崔長中第二天就將賠禮道歉的禮物送到了姜茯桐手中。

姜茯桐打開看了一下:“倒是好東西。”

“真有錢。”

“這東西,留著之後一起充公吧,”姜茯桐笑道,“他利用科舉舞弊獲利多少,就都讓他吐出來。”

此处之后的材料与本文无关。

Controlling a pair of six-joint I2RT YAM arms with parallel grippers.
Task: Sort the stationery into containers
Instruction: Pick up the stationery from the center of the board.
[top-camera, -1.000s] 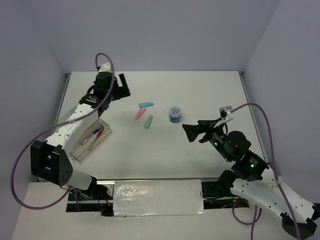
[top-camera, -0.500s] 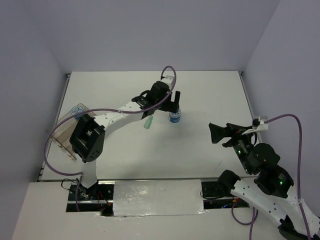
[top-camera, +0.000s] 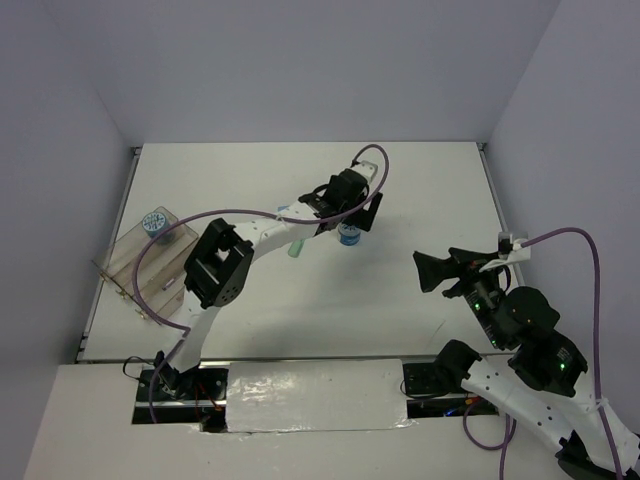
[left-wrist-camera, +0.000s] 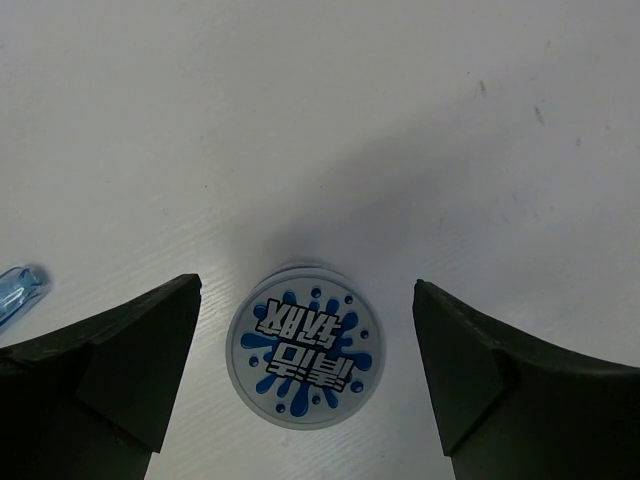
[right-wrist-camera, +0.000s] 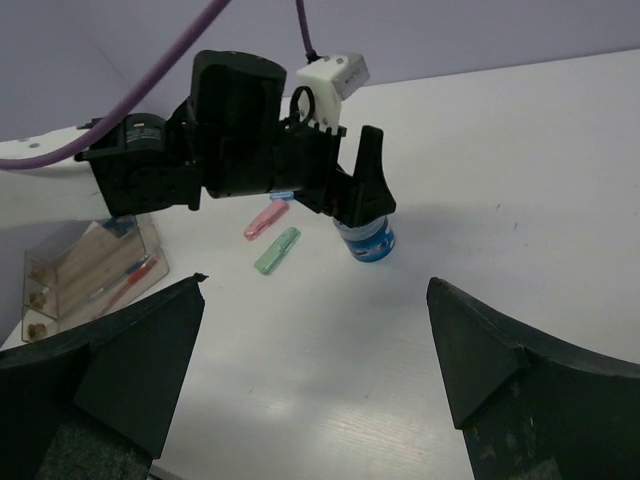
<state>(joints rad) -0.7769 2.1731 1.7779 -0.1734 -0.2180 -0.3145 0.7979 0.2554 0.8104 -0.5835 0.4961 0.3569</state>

“對了,那個衛獵戶,是個什麽情況?”姜茯桐轉而看向蕭璋。

她讓蕭璋出去打聽打聽,如今也回來了。

“那個衛獵戶叫做衛山倚,家住鄰歲縣附近的偏僻村落白溪村,聽說是外來戶,兩年前來的這兒,平常靠打獵為生。”蕭璋簡簡單單就將這事情說明白。

“衛山倚,外來戶?”姜茯桐沈吟片刻。

她緩緩闔上眼睛,想著之前卷宗看到的東西。

且不說當時卷宗詳細的外貌描寫,並且當時卷宗附帶著一幅畫像,這個特征,足夠讓人銘記。

而且,姜茯桐皺眉。

當時卷宗上有附耳的人的名字叫做……叫做鐘同辛。

和那位叫做衛山倚的獵戶長得並不完全一樣。

或者說,濃眉,附耳,三角眼是必備特征,其他的,幾分相像又不像。

而且按照年紀來說,也對不上。

是那個人的後輩嗎?又或者不是,是她弄錯了?

姜茯桐揉揉眉心,只覺得自己還沒揭開一個謎團又緊跟著來一個。

偏偏線索又不足夠準確。

姜茯桐勉強想起來那位卷宗上長有附耳的鐘同辛曾經是投靠先太子的一位武將。

先太子是西泠王的長兄,當時比西泠王姜運以及她的父皇名聲都夠好聽,人人都說太子具有明君之風。

所以她也曾經評價過,若是先太子能夠活著,輪不到她的父皇當這個皇帝。

不論是從能力還是從立嫡這個名正言順的角度來說。

到了現在,姜茯桐突然意識到,現在可能發現了更可怕的事情。

已經得知,現在在鄰歲縣,發現了一個和曾經卷宗上一個叫做鐘同辛長得很像的男人,這人從年紀上看,疑似鐘同辛後代,而鐘同辛又是……先太子的人。

所以,這個衛山倚究竟……是個什麽來頭。

姜茯桐來鄰歲縣自然也知道這裏的勢力是被西泠王姜運浸透,現在又冒出個人來,還是死了早八百十年的人。

就顯得有些可笑,也有姜茯桐認為的可怕。

先太子啊。

姜茯桐輕嘆一聲。

她沒見過這人,卻聽過先太子的功績,以及這位太子的離奇死亡。

不過,姜茯桐可管不著這位先太子的事情。

她是來做其他事情的。

“這件事情,我得告訴阿兄,我必須要提醒他。”姜茯桐認為這很重要,她不能放過任何一個細節。

此刻,姜茯桐臉上的神情顯得格外有些淡漠。

她安靜地看著天空,拳頭握緊,手指甲掐著掌心的肉。

她絕對,絕對不能讓任何人威脅到她的親人。